5. Il résulte de l'instruction, et en particulier de la proposition de rectification du 12 juillet 2012, que les opérations de contrôle, qui ont débuté le 3 janvier 2012, devaient s'achever, pour respecter les dispositions précitées, le 3 avril 2012. Si la société requérante soutient que les opérations se sont poursuivies jusqu'au 19 avril 2012, date à laquelle une visite et saisie domiciliaire a été diligentée au domicile de son président, il résulte de l'instruction que cette opération, autorisée par une ordonnance rendue le 17 avril 2012 par le juge des libertés et de la détention au Tribunal de grande instance de Paris au motif que les locaux étaient susceptibles de contenir des documents ou supports d'information relatifs à la fraude présumée de diverses sociétés, dont la société requérante, est intervenue dans le cadre d'une procédure distincte de la vérification de comptabilité et ne saurait être assimilée à un contrôle sur place de la société requérante.
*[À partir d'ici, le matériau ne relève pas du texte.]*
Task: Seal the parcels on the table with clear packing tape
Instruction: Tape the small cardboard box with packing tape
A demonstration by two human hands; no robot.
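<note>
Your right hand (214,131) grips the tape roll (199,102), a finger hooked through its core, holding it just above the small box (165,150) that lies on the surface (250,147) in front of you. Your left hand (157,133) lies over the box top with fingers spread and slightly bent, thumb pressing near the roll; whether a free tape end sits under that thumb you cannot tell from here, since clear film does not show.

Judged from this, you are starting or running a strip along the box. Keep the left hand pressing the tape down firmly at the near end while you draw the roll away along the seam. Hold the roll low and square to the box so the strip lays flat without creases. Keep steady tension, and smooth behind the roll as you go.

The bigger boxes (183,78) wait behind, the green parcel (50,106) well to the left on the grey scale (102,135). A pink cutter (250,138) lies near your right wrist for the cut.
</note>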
Le seul fait, pour l'administration, d'obtenir d'un tiers, postérieurement aux opérations de vérification de comptabilité d'un contribuable, d'autres informations relatives audit contribuable, ne constitue pas une prolongation de la vérification de comptabilité de ce contribuable. Il ne résulte pas de l'instruction que les investigations réalisées par l'administration dans le cadre de cette perquisition auraient donné lieu à un nouvel examen des pièces comptables de la société Premium Export. Le moyen tiré de ce que les dispositions précitées de l'article L.52 du livre des procédures fiscales aurait été méconnues ne peut en conséquence qu'être écarté.
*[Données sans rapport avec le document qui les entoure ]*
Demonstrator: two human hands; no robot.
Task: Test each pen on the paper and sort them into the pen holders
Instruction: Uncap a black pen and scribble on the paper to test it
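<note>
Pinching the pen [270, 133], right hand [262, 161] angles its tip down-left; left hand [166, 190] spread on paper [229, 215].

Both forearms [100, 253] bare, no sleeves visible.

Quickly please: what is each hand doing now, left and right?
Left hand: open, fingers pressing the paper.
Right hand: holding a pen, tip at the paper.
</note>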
Sur le bien-fondé de l'impôt :
En ce qui concerne la loi fiscale :
6. Aux termes des dispositions de l'article 244 quater B du code général des impôts dans leur version alors en vigueur : " I. Les entreprises industrielles et commerciales ou agricoles imposées d'après leur bénéfice réel ou exonérées (...) peuvent bénéficier d'un crédit d'impôt au titre des dépenses de recherche qu'elles exposent au cours de l'année. (...) / II. Les dépenses de recherche ouvrant droit au crédit d'impôt sont : (...) h) Les dépenses liées à l'élaboration de nouvelles collections exposées par les entreprises industrielles du secteur textile-habillement-cuir et définies comme suit : 1° Les dépenses de personnel afférentes aux stylistes et techniciens des bureaux de style directement et exclusivement chargés de la conception de nouveaux produits et aux ingénieurs et techniciens de production chargés de la réalisation de prototypes ou d'échantillons non vendus ; / 2° Les dotations aux amortissements des immobilisations créées ou acquises à l'état neuf qui sont directement affectées à la réalisation d'opérations visées au 1° ; / 3° Les autres dépenses de fonctionnement exposées à raison de ces mêmes opérations ; ces dépenses sont fixées forfaitairement à 75 p. 100 des dépenses de personnel mentionnées au 1° ; / 4° Les frais de dépôt des dessins et modèles. / 5° Les frais de défense des dessins et modèles, dans la limite de 60 000 € par an ; / i) Les dépenses liées à l'élaboration de nouvelles collections confiée par les entreprises industrielles du secteur textile-habillement-cuir à des stylistes ou bureaux de style agréés selon des modalités définies par décret (...) ".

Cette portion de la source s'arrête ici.